[What the exercise asks]
Extract the lines that carry the string "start" from the listing.
(Beginning of Data provided)
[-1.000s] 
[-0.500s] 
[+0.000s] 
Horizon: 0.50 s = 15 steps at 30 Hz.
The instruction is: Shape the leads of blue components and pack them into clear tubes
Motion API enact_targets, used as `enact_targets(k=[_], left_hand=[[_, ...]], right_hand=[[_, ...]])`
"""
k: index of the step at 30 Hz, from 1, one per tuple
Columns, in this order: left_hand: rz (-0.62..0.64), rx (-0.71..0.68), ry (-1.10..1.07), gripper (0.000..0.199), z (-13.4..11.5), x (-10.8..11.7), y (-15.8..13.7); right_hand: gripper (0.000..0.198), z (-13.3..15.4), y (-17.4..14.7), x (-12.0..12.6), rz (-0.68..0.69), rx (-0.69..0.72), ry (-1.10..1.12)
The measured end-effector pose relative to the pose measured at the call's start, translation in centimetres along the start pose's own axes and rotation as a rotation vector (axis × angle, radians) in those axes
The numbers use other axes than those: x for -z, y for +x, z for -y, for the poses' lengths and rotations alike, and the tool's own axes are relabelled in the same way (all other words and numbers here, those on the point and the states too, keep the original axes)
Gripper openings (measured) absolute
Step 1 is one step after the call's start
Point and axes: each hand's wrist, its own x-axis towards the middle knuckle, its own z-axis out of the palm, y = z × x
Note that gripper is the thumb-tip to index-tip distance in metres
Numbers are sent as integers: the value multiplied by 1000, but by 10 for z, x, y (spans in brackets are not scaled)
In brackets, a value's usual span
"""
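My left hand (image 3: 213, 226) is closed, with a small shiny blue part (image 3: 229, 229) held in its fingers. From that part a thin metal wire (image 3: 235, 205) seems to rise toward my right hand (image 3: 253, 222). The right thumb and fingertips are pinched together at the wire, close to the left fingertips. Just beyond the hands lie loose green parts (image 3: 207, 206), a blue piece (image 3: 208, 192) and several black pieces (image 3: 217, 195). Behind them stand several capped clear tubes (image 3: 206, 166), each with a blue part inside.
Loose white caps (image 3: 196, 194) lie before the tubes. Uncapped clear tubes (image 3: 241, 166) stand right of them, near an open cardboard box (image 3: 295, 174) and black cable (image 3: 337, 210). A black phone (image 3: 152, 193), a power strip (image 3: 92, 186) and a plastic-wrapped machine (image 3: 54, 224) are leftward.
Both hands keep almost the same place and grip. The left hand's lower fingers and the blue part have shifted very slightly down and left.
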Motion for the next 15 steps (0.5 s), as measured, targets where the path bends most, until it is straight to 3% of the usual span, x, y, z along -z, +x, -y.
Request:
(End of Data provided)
[Solution to this problem]
The measured end-effector pose relative to the pose measured at the call's start, translation in centimetres along the start pose's own axes and rotation as a rotation vector (axis × angle, radians) in those axes
Step 1 is one step after the call's start

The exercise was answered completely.